なお、ダンジョンマスターが死亡した場合、ダンジョンは崩壊しモンスターも消滅するが、名前付きモンスターは残る。ただし以降は死亡しても復活出来なくなり、いずれは寿命で死ぬ。
【コアルーム】
騎士団の閲兵式を終えたマリーがコアルームへ来る。ラージャは騎士団と訓練。
「『馬揃え』って言うのに馬が居ないなんて。それにしても、比企一族が連れてきた馬を捕まえられなかったのが残念です。」
「いずれはスレッジハンマーと娘のウォーター、あるいはコウベトムキャットとかを育てて競争させたいな。」
「マスター、ベトナムキャットとやらで競争なんかさせている余裕はありませんよ。……確かに、中山競馬場ダンジョンがまだ生きていれば、競走馬を入手出来るかもしれませんが、当面の馬の役割は、騎士団を編成して海賊からの防衛、農業の効率化、そして荷物の運搬。つまり、軍馬・農耕馬・荷駄馬で、競走馬は使い物になりません。」
「この世界、馬の品種は一緒だったりして。」
「確かに、おそらく三春駒みたいな感じの在来馬でしょう。大きさや体格や性格で用途変えるみたいな。」
玩具の三春駒では無く本物の馬の方。
「マリーさん、代官、馬を見つけて来るかな?」
「あの代官……騎士団が岸団だったみたいに、馬も相馬だ有馬だと単に名前に馬が付く人間だったり……。」
「馬獣人ならともかく……ん、獣人って使役できるのか。」
「当然可能だと思いますよ。普通の獣人でも、知能のないダンジョンモンスターの獣人でも。名無しのダンジョンモンスターでも簡単な命令はできますから、おそらく牛頭馬頭なら軍用にも農耕用にも使えるでしょう。」
「本来は、牛頭馬頭が本の管理も農耕も防衛も担う設定だったのか。」
牛頭馬頭では無い。
「牛頭馬頭……そういえば、以前、このダンジョンでは司書の『輪廻転生』や『死体憑依召喚』は出来ない。という話をしましたね。」
「さすがに覚えていないな。」
「今、このダンジョンには1000人以上の人間がいるので、司書の輪廻転生……やはり無理ですね。『ダンジョン大百科』の内容を思い出してみましたが、入植者はダンジョン自体には所属していません。」
「あ~、ダンジョン的には外から来た冒険者と同じ扱いなのか。」
「ダンジョンに『所属』しているのは、マスターとモンスターが5人の計6人だけですね。召喚出来るのは紫蘇(修羅)と、いくらかの害虫のみ。裏口的にカブトエビやホウネンエビは雑誌の付録として入手可能ですが、これらもダンジョンに『所属』はしませんし、水田雑草も無いような砂漠では、あまり意味は無いかと。」
「5人というのは少ないんだろうな。」
「モンスター無しでの罠特化というのもあるそうですが、一般的に見たら少ないでしょうね。とはいえ、このダンジョンでは名無しモンスターにさせられることは少ないですし。騎士団用に馬でも召喚できれば良いのですが。」
「さすがに『童貞』シンガリアドルフは時代が古すぎるが、『ダッチロールの怪物』ハネダブライアン、『無敗三冠』アルマゲドン、『茶色の狂犬』ゴールドスミス、『アルマゲドンの最高傑作』ベイパートレイル、あと……。」
「その『怪物』とか『狂犬』ってのは武将が好みそうな二つ名ですね。伝説の名馬だと生食というのが居て『肉を与えたら食べそう』と言われていたそうです。
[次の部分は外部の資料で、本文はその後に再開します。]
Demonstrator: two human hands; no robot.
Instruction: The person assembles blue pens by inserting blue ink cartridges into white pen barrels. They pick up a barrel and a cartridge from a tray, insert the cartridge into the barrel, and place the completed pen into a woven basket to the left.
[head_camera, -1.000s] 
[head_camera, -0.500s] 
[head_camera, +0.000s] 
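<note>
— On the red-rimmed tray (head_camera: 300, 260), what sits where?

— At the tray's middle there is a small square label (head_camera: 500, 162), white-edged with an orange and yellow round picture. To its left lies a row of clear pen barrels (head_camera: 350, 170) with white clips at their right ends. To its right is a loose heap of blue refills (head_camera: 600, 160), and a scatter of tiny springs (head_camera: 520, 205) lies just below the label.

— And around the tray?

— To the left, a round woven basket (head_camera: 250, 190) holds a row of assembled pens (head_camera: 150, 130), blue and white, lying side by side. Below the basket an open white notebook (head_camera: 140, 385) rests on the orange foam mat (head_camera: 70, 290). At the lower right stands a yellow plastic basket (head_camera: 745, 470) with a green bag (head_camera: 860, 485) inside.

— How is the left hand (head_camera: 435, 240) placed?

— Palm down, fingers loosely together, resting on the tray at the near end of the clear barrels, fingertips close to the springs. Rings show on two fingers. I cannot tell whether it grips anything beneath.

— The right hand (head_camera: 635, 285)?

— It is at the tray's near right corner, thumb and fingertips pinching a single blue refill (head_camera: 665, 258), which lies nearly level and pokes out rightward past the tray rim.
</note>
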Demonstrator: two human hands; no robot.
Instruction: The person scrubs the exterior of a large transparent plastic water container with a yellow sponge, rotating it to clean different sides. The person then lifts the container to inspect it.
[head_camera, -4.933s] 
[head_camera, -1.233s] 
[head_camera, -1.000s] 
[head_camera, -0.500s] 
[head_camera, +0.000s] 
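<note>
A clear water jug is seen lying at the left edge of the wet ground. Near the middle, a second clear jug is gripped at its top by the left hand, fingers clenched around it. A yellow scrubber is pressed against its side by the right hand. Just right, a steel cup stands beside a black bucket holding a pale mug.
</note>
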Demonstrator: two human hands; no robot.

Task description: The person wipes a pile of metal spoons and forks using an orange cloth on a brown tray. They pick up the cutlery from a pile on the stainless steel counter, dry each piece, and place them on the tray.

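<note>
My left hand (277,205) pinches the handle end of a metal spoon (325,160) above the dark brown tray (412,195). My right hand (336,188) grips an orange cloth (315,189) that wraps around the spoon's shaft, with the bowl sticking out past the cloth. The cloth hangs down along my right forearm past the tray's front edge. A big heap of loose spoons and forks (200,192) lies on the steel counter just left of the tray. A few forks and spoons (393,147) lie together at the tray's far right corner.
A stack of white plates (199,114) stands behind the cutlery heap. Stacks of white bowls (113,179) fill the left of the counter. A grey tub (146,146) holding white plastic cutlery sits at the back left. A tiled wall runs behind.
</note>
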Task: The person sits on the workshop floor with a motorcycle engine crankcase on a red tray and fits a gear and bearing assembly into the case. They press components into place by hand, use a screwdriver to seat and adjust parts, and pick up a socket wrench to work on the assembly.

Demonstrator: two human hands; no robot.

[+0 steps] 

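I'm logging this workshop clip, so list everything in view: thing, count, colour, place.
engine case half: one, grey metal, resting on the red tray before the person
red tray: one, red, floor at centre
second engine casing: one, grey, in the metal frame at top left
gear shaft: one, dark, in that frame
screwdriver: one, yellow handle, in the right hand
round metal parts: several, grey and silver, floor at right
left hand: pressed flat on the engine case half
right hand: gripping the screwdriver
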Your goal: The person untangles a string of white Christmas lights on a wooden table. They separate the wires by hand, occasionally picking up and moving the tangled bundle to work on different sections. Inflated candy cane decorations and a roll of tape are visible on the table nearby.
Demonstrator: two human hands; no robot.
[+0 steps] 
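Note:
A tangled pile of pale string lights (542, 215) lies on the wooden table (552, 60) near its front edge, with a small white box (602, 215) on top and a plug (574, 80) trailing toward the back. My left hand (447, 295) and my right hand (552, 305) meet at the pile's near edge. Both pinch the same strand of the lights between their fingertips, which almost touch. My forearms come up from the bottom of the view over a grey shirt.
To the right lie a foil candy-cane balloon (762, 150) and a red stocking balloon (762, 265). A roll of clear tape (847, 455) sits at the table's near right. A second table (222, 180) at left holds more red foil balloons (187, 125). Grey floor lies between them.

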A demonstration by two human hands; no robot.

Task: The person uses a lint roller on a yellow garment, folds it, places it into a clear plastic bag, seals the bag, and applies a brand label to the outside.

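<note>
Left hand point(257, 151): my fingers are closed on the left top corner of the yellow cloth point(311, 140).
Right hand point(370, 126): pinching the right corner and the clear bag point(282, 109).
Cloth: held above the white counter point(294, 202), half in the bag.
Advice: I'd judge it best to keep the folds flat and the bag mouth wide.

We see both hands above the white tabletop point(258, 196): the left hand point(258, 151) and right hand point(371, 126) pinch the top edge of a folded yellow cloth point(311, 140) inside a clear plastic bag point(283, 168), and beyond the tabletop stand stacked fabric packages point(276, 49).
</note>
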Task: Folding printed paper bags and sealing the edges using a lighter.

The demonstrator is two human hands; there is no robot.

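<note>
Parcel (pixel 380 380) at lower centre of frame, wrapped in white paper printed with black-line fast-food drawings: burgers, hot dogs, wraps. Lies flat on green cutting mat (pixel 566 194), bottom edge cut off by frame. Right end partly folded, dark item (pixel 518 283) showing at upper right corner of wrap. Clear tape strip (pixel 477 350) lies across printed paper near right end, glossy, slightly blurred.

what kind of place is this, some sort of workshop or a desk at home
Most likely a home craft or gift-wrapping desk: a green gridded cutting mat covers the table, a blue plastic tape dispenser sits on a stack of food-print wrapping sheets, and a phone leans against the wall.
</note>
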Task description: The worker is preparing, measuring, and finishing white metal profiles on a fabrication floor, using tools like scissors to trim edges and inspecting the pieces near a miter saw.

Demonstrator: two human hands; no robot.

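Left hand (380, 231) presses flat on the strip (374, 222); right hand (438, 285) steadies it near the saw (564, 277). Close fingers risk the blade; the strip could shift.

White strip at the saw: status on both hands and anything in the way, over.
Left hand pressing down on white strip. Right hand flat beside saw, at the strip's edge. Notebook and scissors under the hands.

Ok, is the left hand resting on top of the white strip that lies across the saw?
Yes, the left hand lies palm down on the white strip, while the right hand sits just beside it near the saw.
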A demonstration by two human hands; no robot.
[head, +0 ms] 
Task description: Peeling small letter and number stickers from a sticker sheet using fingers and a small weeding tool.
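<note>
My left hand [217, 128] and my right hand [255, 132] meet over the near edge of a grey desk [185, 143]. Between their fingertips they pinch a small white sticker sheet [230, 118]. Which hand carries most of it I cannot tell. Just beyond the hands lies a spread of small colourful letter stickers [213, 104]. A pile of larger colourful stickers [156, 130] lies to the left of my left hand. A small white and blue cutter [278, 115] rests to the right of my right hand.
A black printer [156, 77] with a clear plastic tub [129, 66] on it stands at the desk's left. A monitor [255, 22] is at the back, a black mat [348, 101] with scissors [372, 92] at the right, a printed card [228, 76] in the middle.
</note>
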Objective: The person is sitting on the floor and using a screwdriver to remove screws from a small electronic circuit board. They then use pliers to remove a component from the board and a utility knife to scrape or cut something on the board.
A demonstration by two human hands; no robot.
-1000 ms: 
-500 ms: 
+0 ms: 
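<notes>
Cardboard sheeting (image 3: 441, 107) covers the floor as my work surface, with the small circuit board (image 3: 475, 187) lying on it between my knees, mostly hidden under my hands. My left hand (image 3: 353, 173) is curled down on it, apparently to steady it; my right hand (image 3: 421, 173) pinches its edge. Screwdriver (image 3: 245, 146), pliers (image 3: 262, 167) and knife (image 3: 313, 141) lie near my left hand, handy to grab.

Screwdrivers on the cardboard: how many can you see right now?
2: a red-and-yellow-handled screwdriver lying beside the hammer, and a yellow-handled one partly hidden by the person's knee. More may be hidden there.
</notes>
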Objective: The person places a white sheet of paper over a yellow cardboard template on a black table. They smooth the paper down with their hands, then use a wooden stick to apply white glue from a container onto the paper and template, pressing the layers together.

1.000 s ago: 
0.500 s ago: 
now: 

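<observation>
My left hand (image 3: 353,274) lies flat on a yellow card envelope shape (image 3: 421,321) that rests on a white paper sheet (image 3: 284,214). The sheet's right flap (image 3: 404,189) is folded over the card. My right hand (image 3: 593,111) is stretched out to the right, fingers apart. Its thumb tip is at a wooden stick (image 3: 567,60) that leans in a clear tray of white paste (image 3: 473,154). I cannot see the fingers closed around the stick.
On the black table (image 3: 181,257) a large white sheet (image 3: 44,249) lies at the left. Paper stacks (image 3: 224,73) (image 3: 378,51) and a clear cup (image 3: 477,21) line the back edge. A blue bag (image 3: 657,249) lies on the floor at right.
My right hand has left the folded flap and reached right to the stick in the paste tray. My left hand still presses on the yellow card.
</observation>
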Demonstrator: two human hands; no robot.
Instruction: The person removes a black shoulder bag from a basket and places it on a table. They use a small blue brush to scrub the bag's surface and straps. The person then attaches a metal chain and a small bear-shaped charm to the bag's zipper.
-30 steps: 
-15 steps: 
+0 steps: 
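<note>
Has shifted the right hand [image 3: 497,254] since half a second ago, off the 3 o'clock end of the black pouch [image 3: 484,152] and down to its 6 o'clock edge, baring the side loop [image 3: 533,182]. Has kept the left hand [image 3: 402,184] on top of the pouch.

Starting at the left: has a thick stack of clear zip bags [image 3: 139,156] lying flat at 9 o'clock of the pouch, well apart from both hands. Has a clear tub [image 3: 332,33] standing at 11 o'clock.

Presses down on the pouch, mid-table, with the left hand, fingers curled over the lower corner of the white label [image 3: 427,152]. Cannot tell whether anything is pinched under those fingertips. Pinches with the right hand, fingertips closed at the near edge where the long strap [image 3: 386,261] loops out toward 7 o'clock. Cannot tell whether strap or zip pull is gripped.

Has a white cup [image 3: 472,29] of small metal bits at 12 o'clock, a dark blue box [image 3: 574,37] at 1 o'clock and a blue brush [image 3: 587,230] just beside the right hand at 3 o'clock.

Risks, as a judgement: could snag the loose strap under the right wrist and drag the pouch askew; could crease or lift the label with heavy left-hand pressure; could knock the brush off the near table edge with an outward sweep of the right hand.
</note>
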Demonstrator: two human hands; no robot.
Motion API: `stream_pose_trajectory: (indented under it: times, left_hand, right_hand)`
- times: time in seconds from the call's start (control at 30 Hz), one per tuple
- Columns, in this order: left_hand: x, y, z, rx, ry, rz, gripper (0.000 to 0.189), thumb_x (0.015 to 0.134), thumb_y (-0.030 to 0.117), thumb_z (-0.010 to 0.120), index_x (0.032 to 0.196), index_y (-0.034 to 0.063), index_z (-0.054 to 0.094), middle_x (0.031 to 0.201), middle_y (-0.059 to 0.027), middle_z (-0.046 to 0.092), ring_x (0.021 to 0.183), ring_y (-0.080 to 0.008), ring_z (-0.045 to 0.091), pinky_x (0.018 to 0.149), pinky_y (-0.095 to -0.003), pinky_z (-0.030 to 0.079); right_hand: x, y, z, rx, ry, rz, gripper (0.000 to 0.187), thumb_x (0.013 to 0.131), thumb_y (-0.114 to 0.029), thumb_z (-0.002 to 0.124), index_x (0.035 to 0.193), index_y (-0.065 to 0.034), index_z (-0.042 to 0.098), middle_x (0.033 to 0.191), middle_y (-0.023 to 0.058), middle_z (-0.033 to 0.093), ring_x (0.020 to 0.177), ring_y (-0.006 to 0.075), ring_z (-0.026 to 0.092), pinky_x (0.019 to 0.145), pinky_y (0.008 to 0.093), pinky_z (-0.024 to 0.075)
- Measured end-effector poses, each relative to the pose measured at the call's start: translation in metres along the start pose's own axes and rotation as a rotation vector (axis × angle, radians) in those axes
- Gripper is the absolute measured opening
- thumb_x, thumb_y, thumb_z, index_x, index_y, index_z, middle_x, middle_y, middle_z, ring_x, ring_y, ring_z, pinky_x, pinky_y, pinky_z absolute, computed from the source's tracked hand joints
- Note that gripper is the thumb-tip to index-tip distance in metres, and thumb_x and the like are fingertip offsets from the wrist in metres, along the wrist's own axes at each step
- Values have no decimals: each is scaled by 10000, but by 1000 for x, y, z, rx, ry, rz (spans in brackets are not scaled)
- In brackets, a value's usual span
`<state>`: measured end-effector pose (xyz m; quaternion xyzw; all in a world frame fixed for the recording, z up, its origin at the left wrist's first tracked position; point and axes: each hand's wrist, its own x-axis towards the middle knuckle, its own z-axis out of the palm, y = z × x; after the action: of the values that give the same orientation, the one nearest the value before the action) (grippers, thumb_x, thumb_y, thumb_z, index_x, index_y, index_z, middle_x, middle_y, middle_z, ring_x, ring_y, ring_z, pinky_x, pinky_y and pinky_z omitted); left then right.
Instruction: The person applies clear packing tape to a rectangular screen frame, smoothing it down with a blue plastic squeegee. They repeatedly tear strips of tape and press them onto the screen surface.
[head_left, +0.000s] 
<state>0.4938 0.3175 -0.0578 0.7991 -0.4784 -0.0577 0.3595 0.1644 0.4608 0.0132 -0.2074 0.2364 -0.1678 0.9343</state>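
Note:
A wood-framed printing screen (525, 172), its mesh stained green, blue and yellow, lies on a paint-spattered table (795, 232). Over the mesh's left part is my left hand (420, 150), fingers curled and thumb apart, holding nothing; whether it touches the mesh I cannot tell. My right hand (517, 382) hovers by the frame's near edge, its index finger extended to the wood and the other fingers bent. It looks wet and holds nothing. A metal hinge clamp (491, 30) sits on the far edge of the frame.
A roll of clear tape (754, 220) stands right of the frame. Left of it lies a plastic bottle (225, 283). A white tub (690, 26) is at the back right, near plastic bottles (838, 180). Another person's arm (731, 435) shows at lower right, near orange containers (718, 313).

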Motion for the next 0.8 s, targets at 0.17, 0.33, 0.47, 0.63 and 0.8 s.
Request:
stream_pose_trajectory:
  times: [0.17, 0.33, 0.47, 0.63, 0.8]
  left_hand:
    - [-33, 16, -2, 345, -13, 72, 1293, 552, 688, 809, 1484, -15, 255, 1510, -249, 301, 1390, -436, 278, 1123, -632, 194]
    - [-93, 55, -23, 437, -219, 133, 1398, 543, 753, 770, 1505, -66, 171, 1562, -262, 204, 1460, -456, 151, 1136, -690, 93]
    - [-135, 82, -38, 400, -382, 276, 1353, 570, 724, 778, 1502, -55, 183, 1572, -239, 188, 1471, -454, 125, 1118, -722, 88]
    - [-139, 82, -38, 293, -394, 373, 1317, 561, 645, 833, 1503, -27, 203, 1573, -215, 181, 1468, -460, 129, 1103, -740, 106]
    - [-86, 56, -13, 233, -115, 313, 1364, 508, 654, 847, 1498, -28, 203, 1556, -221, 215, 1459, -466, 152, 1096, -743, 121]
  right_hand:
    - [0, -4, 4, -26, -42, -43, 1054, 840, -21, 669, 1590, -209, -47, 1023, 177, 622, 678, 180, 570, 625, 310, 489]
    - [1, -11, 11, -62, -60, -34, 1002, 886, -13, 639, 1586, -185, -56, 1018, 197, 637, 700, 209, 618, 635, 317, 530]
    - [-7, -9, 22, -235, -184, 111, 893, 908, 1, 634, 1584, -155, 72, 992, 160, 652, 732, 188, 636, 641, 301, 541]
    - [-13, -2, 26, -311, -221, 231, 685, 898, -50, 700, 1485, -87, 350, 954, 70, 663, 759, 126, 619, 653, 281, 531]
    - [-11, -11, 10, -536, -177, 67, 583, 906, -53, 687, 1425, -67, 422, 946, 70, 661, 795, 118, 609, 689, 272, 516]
この世界にも居たかは分かりませんが。マスターは競走馬しか知らないと思っていましたが、軍馬も知っていましたか。」
れっきとした競走馬である。
「実際、自動車を召喚する訳にも行かないからなぁ。マリーが言うように、馬というのも妥当な選択肢か。」
「模型ならともかく、さすがに本物の自動車を作る分冊百科も見当たりません。それに万が一『自動車ディーラーダンジョン』なんてものを見つけても、道路が無いので速度が出ない上に故障し、基礎工業力が無いので整備出来ず、電池がダメになったら捨てるしかありません。技術レベル的に鉄砲は探せばあると思いますから、ダンジョン産兵器を別にすれば、この世界では竜騎兵が最高戦力でしょう。」
三冠馬は著作権が切れていないため偽名です。そう言う名前が付いている世界もある。と思って下さい。